Work instruction
Please return every line of the records that contains the word "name".

§

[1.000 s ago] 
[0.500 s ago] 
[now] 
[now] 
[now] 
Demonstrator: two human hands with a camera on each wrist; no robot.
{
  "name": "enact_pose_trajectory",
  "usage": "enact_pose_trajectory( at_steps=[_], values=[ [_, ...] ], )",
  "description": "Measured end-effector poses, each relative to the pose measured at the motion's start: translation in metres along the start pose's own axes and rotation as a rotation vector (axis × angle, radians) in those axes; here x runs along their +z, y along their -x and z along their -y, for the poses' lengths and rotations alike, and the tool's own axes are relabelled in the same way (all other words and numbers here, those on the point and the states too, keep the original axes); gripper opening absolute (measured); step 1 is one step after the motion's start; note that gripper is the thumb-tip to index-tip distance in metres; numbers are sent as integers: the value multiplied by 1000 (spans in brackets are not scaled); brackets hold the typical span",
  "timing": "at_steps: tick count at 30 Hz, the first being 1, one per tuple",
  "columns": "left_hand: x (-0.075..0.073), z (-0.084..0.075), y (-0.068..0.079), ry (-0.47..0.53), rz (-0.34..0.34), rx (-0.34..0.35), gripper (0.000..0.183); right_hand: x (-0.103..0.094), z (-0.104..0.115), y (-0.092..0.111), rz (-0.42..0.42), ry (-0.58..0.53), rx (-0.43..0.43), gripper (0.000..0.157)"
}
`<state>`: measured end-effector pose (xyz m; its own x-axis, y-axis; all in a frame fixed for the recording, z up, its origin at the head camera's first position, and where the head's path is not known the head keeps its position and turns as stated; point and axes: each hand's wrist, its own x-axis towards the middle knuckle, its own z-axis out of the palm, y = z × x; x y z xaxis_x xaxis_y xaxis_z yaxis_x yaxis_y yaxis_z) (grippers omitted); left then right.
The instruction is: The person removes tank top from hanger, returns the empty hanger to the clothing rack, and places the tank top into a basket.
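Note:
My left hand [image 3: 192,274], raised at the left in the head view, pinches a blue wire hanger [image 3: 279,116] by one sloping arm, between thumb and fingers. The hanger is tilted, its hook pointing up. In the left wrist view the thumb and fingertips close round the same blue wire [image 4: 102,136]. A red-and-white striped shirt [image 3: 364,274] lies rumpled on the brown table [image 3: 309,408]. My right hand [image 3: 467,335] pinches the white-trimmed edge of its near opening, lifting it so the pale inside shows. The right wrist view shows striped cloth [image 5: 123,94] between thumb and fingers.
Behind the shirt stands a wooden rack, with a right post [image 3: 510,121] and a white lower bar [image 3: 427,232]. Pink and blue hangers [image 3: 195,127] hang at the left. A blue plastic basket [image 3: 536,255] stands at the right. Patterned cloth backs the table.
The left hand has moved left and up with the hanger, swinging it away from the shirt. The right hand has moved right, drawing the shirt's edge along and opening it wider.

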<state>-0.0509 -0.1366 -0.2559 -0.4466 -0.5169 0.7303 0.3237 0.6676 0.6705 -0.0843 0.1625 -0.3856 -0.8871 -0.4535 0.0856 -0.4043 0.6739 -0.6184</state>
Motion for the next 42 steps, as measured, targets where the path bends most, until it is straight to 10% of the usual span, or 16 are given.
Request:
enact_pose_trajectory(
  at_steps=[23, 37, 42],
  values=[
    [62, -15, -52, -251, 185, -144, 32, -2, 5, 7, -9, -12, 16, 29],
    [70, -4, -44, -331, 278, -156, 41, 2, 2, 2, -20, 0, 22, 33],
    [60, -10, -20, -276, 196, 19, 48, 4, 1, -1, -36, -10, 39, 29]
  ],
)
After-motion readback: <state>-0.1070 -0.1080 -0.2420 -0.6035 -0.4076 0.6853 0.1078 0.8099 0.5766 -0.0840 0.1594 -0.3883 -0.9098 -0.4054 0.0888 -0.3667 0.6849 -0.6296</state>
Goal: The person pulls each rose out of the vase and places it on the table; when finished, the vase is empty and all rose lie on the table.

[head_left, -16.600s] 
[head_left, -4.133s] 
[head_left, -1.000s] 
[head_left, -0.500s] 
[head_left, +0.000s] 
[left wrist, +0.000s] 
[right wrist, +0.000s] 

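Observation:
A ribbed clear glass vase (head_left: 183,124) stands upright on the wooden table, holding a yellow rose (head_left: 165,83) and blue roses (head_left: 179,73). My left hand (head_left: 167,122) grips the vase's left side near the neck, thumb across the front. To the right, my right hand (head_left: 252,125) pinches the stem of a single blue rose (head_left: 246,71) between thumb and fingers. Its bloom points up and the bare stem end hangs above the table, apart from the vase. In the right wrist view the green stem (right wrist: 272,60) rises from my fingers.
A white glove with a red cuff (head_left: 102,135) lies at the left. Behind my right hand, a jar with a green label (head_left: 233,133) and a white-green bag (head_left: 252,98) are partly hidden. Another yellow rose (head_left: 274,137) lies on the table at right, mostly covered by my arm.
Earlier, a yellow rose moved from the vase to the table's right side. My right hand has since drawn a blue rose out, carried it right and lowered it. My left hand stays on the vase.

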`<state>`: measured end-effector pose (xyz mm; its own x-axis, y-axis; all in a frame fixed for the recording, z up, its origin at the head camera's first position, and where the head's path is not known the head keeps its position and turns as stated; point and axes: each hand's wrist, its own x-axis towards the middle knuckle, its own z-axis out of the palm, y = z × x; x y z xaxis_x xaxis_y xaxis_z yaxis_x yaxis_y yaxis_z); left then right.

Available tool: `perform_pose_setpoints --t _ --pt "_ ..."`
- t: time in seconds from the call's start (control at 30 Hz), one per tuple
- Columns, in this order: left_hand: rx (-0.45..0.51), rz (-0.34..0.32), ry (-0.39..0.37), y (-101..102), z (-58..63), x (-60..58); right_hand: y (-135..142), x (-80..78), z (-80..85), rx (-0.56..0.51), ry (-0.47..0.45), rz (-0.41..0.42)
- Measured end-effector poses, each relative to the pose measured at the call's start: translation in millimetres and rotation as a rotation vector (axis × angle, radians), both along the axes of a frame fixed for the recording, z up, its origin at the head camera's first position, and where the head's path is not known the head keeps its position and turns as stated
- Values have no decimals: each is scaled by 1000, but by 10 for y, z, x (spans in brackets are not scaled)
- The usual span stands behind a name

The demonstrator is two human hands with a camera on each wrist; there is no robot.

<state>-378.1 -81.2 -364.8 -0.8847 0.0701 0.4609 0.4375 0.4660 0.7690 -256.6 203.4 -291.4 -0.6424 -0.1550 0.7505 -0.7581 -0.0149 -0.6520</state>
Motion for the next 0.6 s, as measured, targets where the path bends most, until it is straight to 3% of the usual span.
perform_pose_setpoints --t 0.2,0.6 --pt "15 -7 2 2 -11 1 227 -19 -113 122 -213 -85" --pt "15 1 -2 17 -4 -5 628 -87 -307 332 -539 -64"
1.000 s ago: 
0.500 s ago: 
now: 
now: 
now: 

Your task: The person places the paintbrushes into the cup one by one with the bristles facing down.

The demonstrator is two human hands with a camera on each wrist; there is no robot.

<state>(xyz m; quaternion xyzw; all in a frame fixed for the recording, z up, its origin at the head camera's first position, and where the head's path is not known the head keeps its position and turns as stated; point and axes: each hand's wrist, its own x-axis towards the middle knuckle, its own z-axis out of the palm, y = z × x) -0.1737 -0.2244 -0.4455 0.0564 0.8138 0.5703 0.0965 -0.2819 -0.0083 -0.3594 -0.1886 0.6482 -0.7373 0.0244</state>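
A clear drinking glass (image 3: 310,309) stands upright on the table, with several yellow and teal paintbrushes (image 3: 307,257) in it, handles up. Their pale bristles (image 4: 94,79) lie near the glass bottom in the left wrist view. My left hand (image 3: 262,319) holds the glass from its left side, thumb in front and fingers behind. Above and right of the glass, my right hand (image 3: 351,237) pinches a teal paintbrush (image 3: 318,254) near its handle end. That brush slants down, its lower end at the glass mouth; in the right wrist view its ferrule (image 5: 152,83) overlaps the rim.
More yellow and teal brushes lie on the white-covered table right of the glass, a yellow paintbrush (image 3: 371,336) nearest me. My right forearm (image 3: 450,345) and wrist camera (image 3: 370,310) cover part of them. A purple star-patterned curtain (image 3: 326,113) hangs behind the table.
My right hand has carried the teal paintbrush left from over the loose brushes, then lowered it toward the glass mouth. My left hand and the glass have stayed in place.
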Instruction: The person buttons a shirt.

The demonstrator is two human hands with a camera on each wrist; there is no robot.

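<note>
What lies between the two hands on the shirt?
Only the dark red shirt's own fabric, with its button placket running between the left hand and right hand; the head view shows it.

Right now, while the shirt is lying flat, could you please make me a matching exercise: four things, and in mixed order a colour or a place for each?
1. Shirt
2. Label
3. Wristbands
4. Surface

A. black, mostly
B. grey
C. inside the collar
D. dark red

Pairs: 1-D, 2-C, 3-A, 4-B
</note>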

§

Finished task
  "name": "enact_pose_trajectory",
- The usual span stands behind a name

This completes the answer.